Rina Banerjee. Incoherent but Saying Something

Time-lapse video of Rina Banerjee installing A World Lost: after the original island, single land mass fractured, after populations migrated, after pollution revealed itself and as cultural locations once separated merged, after the splitting of Adam and Eve, Shiva and Shakti, of race black and white, of culture East and West, after animals diminished, after the seas’ corals did exterminate, after this and at last imagine all water evaporated . . . this after Columbus found it we lost it imagine this (2013) at the Sackler Gallery, Smithsonian Institution, Washington, DC, July 13, 2013–June 8, 2014. Video by Hutomo Wicaksono.
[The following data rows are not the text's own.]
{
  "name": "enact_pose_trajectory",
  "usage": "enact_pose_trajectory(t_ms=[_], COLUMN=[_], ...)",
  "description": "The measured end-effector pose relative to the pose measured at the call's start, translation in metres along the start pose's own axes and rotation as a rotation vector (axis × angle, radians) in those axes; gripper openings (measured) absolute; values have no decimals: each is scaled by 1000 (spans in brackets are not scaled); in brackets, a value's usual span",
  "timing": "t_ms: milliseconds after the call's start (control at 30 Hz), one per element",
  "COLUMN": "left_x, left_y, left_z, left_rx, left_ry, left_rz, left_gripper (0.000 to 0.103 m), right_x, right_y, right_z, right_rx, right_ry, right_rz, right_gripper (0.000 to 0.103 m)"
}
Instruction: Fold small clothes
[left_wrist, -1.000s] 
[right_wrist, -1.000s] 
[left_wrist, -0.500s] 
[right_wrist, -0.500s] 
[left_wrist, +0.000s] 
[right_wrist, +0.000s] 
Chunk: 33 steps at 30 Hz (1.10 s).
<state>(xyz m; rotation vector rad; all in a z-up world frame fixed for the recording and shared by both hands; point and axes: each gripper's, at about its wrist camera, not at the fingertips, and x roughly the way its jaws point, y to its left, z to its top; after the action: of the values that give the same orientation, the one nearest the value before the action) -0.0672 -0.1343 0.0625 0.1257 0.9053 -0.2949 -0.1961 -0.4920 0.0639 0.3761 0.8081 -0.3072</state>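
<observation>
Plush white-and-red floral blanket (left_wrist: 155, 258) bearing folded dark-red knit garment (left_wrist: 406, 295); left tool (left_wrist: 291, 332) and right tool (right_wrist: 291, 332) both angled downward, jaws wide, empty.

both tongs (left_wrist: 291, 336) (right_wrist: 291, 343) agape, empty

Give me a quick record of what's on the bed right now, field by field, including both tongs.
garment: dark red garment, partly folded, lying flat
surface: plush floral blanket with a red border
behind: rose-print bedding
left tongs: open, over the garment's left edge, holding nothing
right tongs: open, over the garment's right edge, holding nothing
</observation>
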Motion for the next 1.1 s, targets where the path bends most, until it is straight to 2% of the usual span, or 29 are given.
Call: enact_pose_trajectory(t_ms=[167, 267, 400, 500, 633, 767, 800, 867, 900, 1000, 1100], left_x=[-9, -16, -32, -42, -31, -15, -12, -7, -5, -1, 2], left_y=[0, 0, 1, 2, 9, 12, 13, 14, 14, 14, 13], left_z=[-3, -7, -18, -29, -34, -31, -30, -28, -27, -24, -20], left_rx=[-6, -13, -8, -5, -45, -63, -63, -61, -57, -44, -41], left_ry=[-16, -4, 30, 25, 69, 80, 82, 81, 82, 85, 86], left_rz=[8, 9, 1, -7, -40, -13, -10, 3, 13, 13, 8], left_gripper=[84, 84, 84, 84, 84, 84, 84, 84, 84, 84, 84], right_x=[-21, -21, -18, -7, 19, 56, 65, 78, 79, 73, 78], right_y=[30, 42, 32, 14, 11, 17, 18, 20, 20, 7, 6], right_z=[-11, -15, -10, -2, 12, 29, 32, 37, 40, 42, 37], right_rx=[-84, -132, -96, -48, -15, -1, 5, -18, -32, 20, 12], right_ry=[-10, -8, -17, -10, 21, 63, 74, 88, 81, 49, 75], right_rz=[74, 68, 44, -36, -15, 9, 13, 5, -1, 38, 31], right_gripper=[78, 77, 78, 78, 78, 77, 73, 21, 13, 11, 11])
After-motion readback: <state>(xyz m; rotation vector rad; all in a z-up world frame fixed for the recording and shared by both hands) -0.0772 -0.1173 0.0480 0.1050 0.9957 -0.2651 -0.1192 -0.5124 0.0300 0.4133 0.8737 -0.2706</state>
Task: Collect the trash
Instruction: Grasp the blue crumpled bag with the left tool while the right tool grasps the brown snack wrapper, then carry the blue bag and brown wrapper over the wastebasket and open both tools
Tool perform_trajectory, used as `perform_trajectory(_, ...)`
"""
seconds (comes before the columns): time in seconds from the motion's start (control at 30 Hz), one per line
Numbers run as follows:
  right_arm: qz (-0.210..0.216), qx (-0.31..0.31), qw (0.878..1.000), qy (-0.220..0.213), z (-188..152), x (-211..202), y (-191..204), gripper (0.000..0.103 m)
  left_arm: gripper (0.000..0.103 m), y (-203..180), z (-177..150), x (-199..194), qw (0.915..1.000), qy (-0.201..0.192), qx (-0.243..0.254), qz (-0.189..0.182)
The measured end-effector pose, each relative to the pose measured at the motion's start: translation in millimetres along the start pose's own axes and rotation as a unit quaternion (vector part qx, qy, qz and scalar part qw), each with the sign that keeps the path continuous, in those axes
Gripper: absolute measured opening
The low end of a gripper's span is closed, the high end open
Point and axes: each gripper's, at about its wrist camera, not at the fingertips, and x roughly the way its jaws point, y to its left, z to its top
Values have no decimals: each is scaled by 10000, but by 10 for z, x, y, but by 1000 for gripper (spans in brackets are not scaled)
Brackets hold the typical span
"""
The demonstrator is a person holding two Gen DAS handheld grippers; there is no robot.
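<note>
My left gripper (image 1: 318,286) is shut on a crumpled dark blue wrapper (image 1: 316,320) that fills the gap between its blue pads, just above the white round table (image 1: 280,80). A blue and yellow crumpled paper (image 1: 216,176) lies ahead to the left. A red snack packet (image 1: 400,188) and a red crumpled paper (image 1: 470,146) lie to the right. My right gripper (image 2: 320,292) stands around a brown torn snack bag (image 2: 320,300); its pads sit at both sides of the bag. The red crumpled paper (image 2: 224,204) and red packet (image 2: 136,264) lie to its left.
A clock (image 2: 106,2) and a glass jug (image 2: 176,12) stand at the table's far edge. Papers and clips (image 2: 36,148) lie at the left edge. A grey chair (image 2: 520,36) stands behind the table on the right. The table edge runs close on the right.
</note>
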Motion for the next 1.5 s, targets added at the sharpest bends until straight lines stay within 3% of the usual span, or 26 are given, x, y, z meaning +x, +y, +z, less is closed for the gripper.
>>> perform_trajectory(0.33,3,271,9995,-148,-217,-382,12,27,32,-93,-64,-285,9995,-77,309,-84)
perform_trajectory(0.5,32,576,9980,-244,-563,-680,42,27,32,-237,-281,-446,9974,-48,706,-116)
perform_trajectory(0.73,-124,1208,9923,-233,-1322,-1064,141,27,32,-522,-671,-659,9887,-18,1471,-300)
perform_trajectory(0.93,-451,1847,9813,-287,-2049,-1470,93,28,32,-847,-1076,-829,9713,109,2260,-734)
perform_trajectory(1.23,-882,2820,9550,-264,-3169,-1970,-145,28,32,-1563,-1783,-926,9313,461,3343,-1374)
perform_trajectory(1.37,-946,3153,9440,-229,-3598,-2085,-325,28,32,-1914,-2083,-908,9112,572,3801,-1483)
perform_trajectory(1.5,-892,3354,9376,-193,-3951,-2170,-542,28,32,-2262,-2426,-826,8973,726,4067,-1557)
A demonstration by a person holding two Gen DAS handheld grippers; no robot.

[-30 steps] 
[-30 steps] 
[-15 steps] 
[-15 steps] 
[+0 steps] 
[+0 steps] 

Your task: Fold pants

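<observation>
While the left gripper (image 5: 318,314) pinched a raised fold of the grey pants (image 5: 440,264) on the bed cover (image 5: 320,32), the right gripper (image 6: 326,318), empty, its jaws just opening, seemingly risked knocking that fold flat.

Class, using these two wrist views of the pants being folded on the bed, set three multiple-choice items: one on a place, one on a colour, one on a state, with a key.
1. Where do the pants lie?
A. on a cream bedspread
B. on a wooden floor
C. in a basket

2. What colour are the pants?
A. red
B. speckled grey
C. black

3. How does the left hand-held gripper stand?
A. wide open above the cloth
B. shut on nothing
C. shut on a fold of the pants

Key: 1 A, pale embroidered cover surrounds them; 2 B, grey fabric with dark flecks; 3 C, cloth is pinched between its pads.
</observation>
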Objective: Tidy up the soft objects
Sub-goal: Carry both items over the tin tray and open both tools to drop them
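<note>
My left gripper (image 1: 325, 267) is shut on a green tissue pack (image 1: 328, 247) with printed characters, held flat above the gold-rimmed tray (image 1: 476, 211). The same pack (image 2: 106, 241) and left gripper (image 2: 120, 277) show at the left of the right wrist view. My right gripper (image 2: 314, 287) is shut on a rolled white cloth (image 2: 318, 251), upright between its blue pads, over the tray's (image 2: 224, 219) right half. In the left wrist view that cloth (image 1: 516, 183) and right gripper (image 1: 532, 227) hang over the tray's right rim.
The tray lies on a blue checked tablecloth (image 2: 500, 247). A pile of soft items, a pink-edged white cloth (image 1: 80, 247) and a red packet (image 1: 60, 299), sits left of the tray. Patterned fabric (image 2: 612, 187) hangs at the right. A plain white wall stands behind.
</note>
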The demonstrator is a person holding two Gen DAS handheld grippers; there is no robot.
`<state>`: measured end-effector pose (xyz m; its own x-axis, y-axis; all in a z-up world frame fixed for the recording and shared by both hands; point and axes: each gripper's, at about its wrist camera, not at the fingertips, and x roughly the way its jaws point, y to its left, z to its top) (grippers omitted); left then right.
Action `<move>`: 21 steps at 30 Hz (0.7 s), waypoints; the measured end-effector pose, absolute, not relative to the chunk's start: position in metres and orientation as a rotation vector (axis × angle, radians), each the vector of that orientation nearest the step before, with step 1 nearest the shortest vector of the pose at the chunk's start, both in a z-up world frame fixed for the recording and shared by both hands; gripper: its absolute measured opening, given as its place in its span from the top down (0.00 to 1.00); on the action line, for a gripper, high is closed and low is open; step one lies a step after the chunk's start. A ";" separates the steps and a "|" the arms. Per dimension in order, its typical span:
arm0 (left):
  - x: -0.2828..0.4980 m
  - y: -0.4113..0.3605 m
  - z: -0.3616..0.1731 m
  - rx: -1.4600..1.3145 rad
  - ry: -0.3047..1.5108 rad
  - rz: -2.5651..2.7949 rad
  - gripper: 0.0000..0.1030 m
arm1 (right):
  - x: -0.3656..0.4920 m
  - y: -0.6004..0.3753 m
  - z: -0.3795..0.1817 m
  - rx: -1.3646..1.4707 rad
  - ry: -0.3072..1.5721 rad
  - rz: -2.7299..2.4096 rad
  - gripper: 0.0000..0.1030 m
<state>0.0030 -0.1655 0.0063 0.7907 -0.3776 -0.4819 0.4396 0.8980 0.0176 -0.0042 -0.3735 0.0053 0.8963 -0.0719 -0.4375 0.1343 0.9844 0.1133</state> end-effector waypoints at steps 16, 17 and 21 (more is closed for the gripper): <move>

Rina Banerjee’s titles rebel against the English language and its global dominance. Though written in English, they are long and poetic with eccentric spellings—as the artist explained, “an attempt to massage it to speak for a vast number of people who use it sparingly, awkwardly, creatively under the pressure of globalization, colonization, and commercialization of English culture.”1 Banerjee’s enigmatic and dramatic titles are essential elements of her work, conceived after the object’s completion. Like the materials in her sculptures, words unite and collide beautifully and awkwardly; they evoke harmonies and contradictions and capture a sense of global cultural hybridity.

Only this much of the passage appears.